╭─ PROVIDED RECORDS

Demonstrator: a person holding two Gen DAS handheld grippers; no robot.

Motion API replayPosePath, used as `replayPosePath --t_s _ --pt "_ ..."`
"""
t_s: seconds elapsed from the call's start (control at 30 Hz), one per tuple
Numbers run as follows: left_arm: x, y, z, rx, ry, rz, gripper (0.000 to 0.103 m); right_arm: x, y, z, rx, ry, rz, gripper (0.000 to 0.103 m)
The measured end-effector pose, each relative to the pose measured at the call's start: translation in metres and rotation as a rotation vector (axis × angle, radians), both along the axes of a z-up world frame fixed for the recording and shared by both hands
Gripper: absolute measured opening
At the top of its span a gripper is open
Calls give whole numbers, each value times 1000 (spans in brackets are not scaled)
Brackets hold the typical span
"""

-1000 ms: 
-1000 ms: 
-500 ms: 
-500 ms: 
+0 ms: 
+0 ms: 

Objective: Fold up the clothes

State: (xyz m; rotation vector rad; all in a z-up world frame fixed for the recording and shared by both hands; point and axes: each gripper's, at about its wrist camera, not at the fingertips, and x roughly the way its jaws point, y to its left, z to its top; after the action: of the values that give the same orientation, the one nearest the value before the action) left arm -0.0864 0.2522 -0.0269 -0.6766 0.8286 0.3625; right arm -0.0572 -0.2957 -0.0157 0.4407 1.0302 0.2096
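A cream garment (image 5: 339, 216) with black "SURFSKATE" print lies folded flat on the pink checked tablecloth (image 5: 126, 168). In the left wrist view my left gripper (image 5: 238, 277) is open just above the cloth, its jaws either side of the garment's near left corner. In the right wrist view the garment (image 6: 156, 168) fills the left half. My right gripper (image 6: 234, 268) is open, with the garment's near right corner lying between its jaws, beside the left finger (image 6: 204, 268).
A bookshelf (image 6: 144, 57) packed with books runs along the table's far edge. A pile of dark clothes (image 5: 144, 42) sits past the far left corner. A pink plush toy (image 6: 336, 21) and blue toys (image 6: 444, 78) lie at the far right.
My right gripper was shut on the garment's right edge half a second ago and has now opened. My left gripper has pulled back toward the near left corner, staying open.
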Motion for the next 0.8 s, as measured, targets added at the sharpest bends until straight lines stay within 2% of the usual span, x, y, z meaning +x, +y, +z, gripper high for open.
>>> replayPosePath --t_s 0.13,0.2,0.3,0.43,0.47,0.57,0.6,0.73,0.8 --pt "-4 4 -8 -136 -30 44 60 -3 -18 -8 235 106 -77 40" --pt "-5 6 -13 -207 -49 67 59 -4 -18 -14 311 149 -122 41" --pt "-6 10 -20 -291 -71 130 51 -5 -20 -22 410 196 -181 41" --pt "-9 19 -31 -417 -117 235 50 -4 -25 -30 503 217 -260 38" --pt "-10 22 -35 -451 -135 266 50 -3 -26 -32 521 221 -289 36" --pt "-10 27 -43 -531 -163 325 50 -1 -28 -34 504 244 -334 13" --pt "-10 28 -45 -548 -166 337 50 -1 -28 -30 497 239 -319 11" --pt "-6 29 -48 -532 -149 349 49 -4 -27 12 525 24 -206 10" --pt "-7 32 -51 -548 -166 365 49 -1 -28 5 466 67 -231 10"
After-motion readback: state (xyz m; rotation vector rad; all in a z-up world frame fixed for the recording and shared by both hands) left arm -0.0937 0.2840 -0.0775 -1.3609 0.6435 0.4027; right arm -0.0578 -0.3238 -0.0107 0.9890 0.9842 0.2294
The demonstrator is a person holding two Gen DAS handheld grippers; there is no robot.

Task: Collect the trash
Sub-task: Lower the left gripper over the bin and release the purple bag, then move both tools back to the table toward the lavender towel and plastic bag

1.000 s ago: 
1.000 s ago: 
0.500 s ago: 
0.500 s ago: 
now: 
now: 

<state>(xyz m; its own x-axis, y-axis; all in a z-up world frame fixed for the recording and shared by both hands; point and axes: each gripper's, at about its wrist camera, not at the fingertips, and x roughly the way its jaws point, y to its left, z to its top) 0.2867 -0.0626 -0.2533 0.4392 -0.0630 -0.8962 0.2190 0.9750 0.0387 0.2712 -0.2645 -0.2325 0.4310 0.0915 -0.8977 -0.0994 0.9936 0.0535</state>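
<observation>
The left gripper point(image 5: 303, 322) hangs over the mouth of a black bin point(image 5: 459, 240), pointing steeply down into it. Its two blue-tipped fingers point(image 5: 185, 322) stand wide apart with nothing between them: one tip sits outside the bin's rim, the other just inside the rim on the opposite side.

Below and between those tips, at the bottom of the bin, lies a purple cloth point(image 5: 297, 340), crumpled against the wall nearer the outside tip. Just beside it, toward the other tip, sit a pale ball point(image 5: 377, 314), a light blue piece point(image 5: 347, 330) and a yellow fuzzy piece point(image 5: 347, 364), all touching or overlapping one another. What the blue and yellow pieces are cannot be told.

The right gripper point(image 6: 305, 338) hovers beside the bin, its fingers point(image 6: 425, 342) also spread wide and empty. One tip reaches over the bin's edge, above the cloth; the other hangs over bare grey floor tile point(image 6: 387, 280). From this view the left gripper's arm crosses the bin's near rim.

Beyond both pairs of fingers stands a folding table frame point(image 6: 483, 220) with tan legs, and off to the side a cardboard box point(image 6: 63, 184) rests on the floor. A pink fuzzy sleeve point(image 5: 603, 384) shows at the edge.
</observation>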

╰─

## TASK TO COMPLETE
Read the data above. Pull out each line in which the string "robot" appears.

## RESPONSE FOR THIS EXERCISE
Demonstrator: a person holding two Gen DAS handheld grippers; no robot.
The demonstrator is a person holding two Gen DAS handheld grippers; there is no robot.

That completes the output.